Turkish President Recep Tayyip Erdogan said that US State Secretary John Kerry intends to visit this month, in what would be the first trip by a top Western dignitary since a failed putsch.
Kerry’s visit, if confirmed, comes at a time of heightened tensions between Washington and Ankara in the wake of the attempted military takeover on July 15.
Turkey has been furiously demanding the extradition of Pennsylvania-based Islamic preacher Fethullah Gulen, whom it accuses of masterminding the coup.
The government has launched a crackdown in its wake that has seen over 60,000 people within the military, judiciary, civil service and education sector dismissed, detained or put under investigation.
“I think their secretary of state is coming on the 21th (August),” Erdogan said yesterday in a live interview with state-run TRT television.
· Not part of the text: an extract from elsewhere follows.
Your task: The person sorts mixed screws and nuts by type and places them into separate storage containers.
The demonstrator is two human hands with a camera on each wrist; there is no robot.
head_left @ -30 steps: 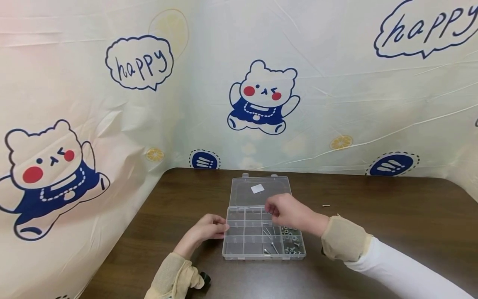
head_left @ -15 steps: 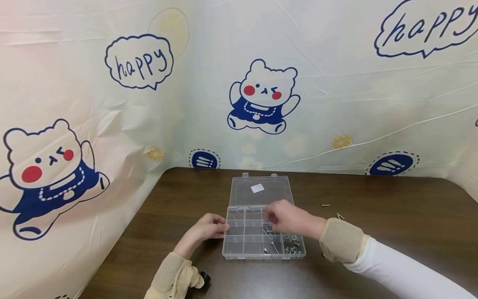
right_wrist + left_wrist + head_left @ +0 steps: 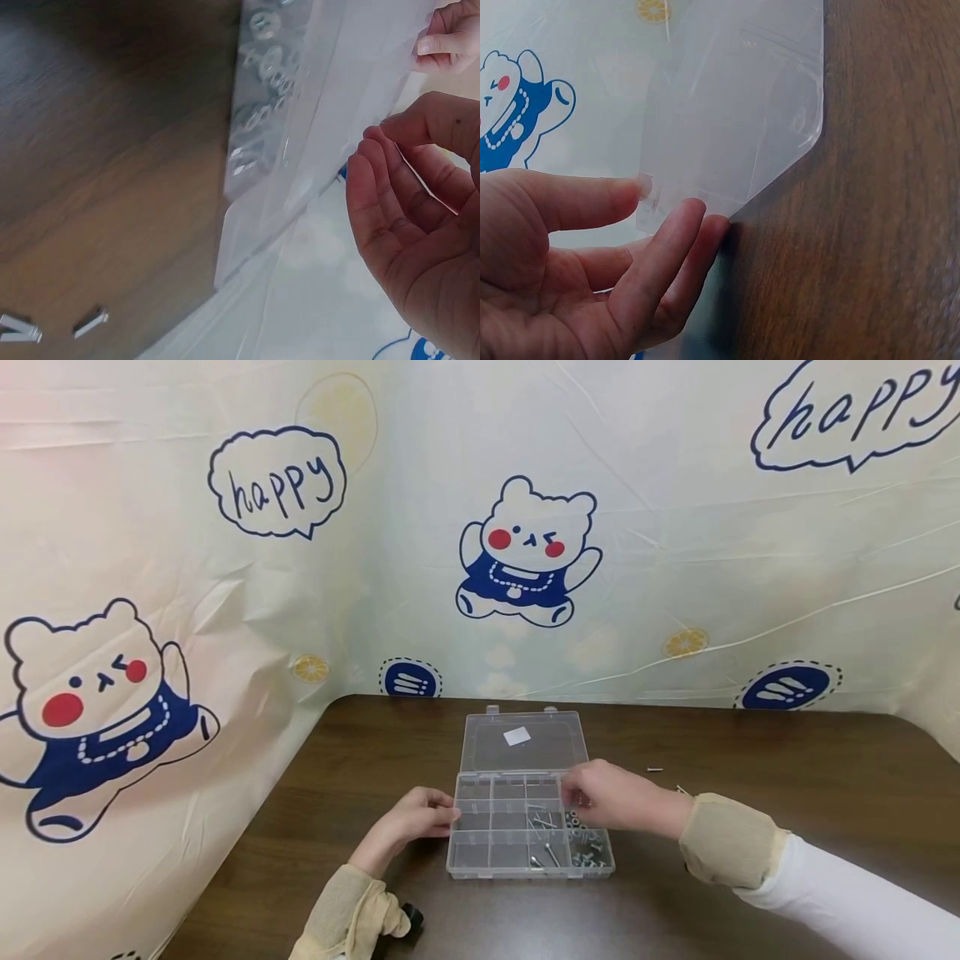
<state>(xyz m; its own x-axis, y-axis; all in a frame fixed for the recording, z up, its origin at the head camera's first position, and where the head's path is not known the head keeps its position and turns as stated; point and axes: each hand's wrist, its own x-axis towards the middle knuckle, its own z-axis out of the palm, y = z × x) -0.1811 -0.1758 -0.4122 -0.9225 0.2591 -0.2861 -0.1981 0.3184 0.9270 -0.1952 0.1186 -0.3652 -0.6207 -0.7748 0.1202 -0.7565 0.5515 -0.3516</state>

Within the next two weeks, a delegation led by Turkey’s foreign and justice ministers would also travel to the US to explain Gulen’s alleged involvement in the coup bid, he added.
US State Department spokesman Mark Toner declined to comment. An Istanbul court yesterday issued an arrest warrant for Gulen, accusing him of ordering the coup aimed at ousting Erdogan.
Ankara has frequently called on the United States to extradite the Muslim cleric, sending two sets of documents to Washington as evidence of his involvement in the putsch attempt.
Gulen strongly denies masterminding the coup and the movement he leads insists it is a charitable network promoting tolerant Islam. Kerry said on July 18 that Turkey must present “genuine evidence” and “not allegations” against Erdogan’s former ally for his extradition.
The crisis in Turkey has erupted at a time when the Ankara-Washington relationship is as important as ever, with the United States needing Turkish help in the battle against Islamic State militants in Syria.